The Supreme court in M.C. Mehta started that the Public Trust Doctrine primarily
rests on the principle that certain resources like air, sea, waters and forests have
such great importance to the people as a whole that it would be unjustified to make
them a subject of private ownership . The court observed that:
Our Indian legal system, which is based on English common law, includes the
public trust doctrine as part of its jurisprudence. The State is the trustee of all
natural resources, which are by nature meant for public use and enjoyment. Public
at large is the beneficiary of the seashore, running waters, airs, forests and
ecologically fragile lands. The State as a trustee is under a legal duty to protect the
natural resources. These resources meant for public use cannot be converted into
private ownership. Every generation owes a duty to all succeeding generations to
develop and conserve the natural resources of the nation in the best possible way. It
is in the interest of mankind. It is in the interest of the nation. Thus, the Public
Trust doctrine is a part of the law of the land. The court also ruled that there is no
any justifiable reason to rule out the application of the public trust doctrine in all
ecosystems in India.
In this case, the Supreme Court was faced with the classic struggle between those
members of the public who would preserve our rivers, lakes and open lands in their
pristine purity and those charged with administrative responsibilities who find it
necessary to encroach to some extent upon open land.... It stated that the public
bodies should apply public trust doctrine when there is no legislation to protect the
natural resources.
It is interesting to note that in the Kamal Nath case the Supreme Court held that
even if there is a separate and a specific law to deal with the issue before the Court,
it may still apply public trust doctrine. If there is no suitable legislation to preserve
the natural resources, the public authorities should take advantage of this doctrine
in addition to the fact that there was a branch of municipal law.
Conclusion
From the above discussions on the doctrine and various case laws, it is evident that
the state is not the owner of the natural resources in the country but a trustee who
holds fiduciary relationship with the people. By accepting this task the government
is expected to be loyal to the interests of its citizens and to discharge its duty with
the interest of the citizens at heart and involve them in decision-making process
concerning the management of natural resources in the country. The Public Trust
Doctrine may provide the means for increasing the effectiveness of environmental
impact assessment laws. Thus, under this doctrine, the state has a duty as a trustee
under art. 48A to protect and improve the environment and safeguard the forests
and wildlife of the country.
The Polluter Pays Principle was first introduced in 1972 by the Organization for
Economic Cooperation and Development (OECD) Guiding Principles concerning
International Economic Aspects of Environmental policies where under the polluter was
held responsible for the environmental damage and pollution. Subsequently, the Rio
Declaration laid down the guidelines for sustainable development meaning thereby a
strategy to cater the needs of the present generation without compromising the needs of
the future generation. In furtherance of the aim of sustainable development Rio
Declaration Principle 16 of the Rio Declaration enshrined the Polluter Pays principle
stating that the polluter should bear the cost of pollution.
The Concept
The Polluter Pays Principle imposes liability on a person who pollutes the environment
to compensate for the damage caused and return the environment to its original state
regardless of the intent.
The Indian Judiciary has incorporated the Polluter Pays Principle as being a part of the
Environmental Law regime is evident from the judgments passed.

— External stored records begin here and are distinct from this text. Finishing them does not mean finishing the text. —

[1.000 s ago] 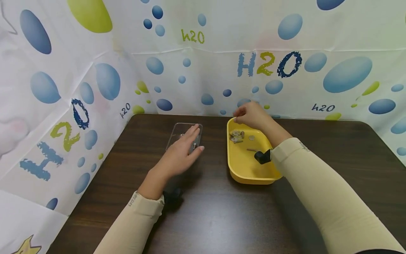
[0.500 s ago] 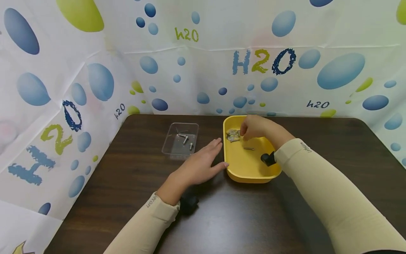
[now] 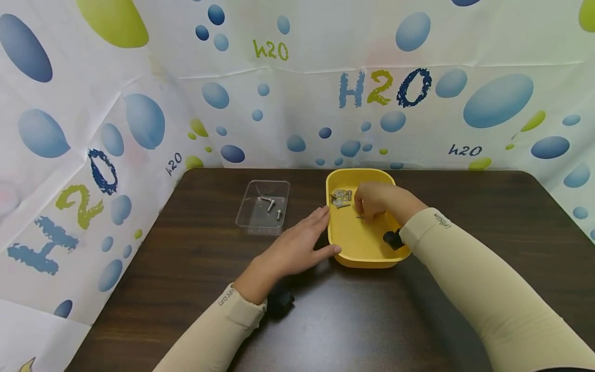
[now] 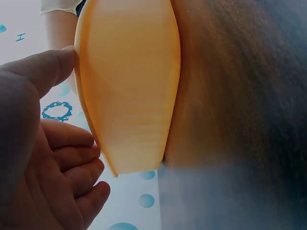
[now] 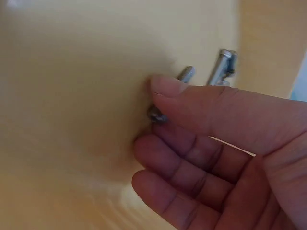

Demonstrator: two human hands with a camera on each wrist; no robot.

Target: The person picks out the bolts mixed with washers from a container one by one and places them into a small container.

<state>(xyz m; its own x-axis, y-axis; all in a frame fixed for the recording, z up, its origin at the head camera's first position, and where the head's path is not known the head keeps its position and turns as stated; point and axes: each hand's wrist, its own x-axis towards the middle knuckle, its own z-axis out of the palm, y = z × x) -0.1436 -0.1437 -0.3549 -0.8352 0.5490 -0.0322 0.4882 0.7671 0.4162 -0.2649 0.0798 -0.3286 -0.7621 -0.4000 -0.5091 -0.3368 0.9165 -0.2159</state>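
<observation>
My right hand (image 3: 378, 199) reaches down into a yellow plastic tray (image 3: 360, 259). In the right wrist view its thumb lies across a metal screw (image 5: 187, 73), pinching it against the fingers; the screw's head and tip show on either side of the thumb. My left hand (image 3: 299, 245) is at the tray's left side, thumb and fingertips against the rim, fingers fairly straight. A small pile of metal hardware (image 3: 341, 197), with screws and washer-like pieces, lies in the tray's far left part.
A shallow clear plastic box (image 3: 253, 219) stands left of the tray, holding a few screws (image 3: 271, 205). Both sit on a dark wooden table (image 3: 186, 258). Behind, a white patterned sheet (image 3: 307, 103) rises at the table's far edge.
My left hand has moved right from over the clear box to the tray's rim. My right hand has come from the far rim down into the tray, onto the lone screw.
</observation>
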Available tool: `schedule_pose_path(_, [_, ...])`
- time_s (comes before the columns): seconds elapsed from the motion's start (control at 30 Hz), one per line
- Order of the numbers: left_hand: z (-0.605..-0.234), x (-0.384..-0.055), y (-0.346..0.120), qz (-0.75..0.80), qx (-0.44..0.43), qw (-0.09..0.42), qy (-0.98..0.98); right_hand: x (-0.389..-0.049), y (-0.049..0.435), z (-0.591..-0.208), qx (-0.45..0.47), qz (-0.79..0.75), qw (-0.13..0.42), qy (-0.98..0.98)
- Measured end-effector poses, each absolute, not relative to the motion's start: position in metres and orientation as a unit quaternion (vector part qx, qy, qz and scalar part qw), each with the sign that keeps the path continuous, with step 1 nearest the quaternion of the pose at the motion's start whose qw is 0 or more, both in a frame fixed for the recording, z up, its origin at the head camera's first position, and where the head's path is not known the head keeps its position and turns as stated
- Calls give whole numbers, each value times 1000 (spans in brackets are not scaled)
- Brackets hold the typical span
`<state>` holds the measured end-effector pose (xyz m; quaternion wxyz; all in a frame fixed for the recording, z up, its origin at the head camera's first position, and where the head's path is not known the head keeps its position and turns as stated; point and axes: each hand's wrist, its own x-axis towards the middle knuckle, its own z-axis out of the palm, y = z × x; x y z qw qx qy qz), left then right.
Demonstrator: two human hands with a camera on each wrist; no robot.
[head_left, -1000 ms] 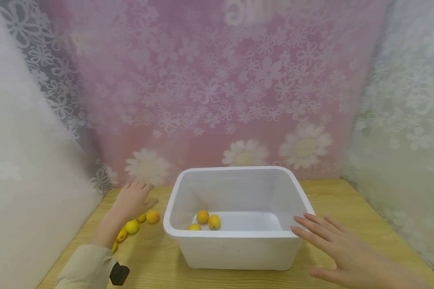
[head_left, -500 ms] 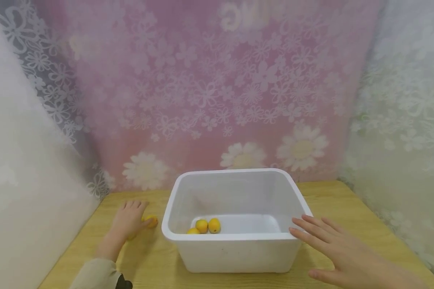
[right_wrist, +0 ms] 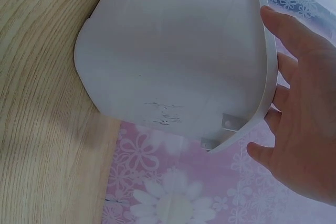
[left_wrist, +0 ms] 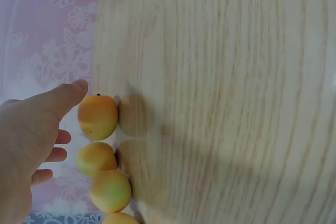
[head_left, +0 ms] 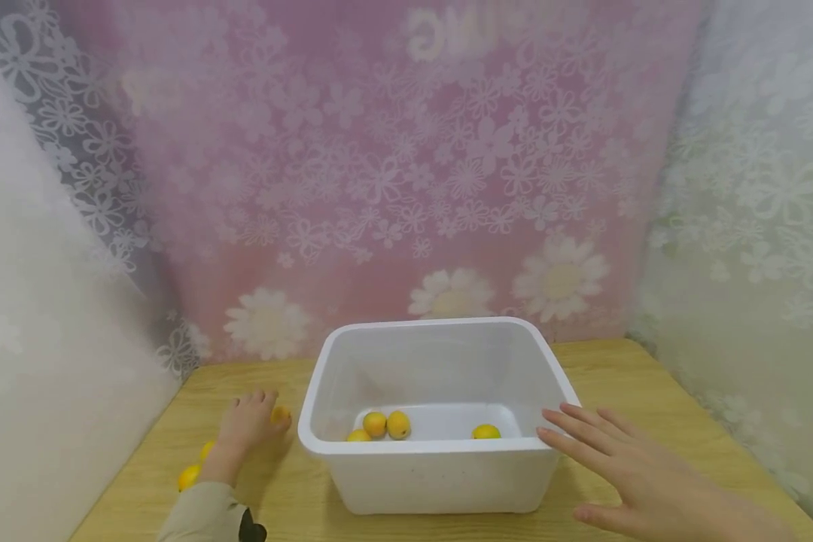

Indian Council for Enviro-Legal Action vs. Union of India 1996(3) SCC 212
The Court held that once the activity carried on is hazardous or inherently
dangerous, the person carrying on such activity is liable to make good the loss
caused to any other person by his activity irrespective of the fact whether he took
reasonable care while carrying on his activity. The rule is premised upon the very
nature of the activity carried on.
Vellore Citizens' Welfare Forum vs. Union of India 1996(5) SCC 647
The Court interpreted the meaning of the Polluter Pays Principle as the absolute
liability for harm to the environment extends not only to compensate the victims
of the pollution but also the cost of restoring the environmental degradation.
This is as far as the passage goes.